Electronic – Resistance to Digital converter

555adcmeasurementmicrocontrollerresistance

I am trying to make a digital ohmmeter on a parallel port interface that can measure resistance with at least 95% accuracy. I have tried a 555 timer monostable assembly which generates a pulse with respect to the connected resistor. My program detects the width of pulse and then after calculation gives a value of resistance, but the results are not accurate, especially for small values. Is there any IC avaliable for resistance to digital converter? The output may be serial or parallel.

Best Answer

If you are familiar with microcontrollers then you can use an ADC. Place the unknown resistor as one half of a voltage divider (with known precision resistor), apply known voltage and measure the output at the junction. Do the math and you can work out the unknown resistance.
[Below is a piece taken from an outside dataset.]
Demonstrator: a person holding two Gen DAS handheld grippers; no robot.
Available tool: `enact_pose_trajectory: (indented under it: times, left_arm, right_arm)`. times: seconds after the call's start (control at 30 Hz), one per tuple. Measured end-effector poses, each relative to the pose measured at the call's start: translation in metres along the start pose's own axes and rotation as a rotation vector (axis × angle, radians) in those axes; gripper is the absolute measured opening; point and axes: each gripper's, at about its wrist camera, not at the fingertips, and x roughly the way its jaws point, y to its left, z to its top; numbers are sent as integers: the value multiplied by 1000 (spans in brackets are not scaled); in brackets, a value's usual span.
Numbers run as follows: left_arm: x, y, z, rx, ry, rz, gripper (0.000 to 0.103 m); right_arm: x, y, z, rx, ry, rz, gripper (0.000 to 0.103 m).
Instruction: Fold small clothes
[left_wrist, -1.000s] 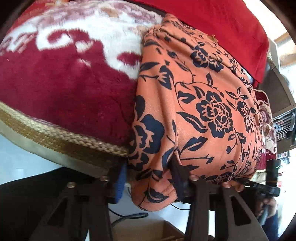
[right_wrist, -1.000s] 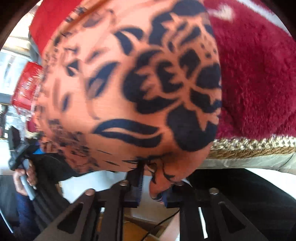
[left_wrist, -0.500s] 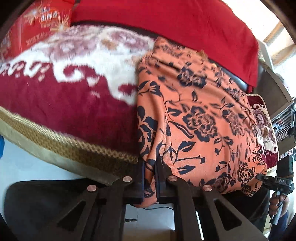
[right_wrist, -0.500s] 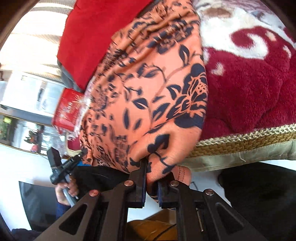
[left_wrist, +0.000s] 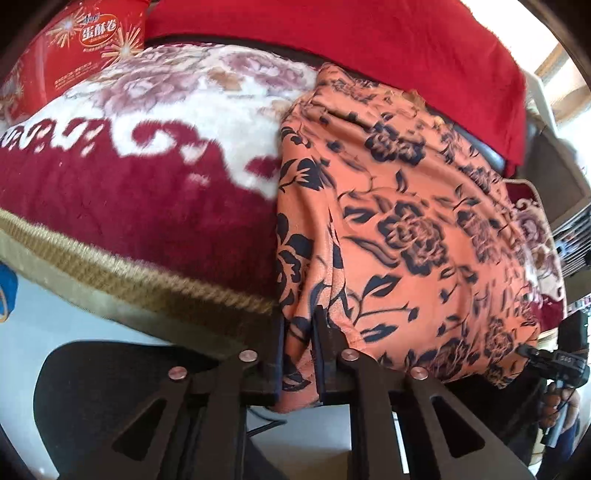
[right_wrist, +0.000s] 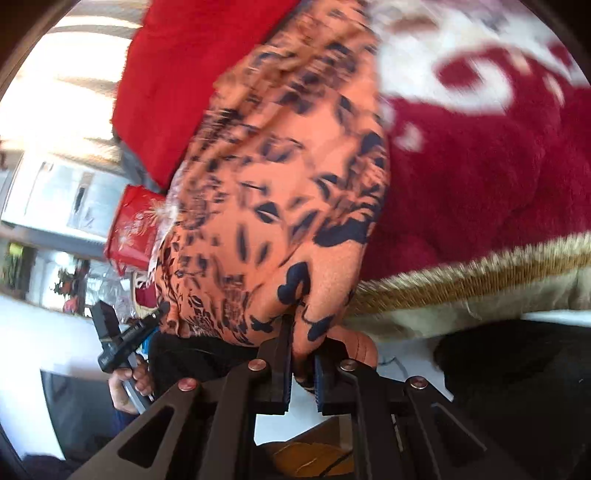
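Note:
An orange garment with dark blue flowers (left_wrist: 399, 229) lies spread on a red and white plush blanket (left_wrist: 147, 177), its near edge hanging over the blanket's gold braided border. My left gripper (left_wrist: 298, 332) is shut on the garment's near left corner. My right gripper (right_wrist: 303, 350) is shut on the near right corner of the same garment (right_wrist: 280, 206), lifted just off the blanket edge. Each gripper shows at the far side of the other's view, held by a hand.
A plain red cloth (left_wrist: 351, 48) covers the back of the surface. A red snack bag (left_wrist: 74, 55) stands at the far left. The gold braided border (left_wrist: 155, 284) marks the near edge, with white floor and a dark chair below.
Both grippers have closed on the garment's near corners and pulled back toward me. The garment now lies stretched flatter, and more of the blanket and the snack bag show.

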Motion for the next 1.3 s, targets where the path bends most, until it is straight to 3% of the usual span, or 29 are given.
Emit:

There are a few variations on this (see Wheatstone bridge, pictured below) and you can get quite complex with it the more accurate you need it to be (see LCR meters also - they use a known frequency and measure amplitude and phase angle, so you can obtain a lot more data, e.g. DF, Q, θ, etc)

Wheatstone bridge configuration:

W.B

You can also get ICs and off the shelf modules that can be configured to measure voltage/current/resistance/etc. Obviously a multimeter (e.g. with USB/RS232 link) will do what you are asking for, but I'm guessing there must be a reason you want to avoid this route.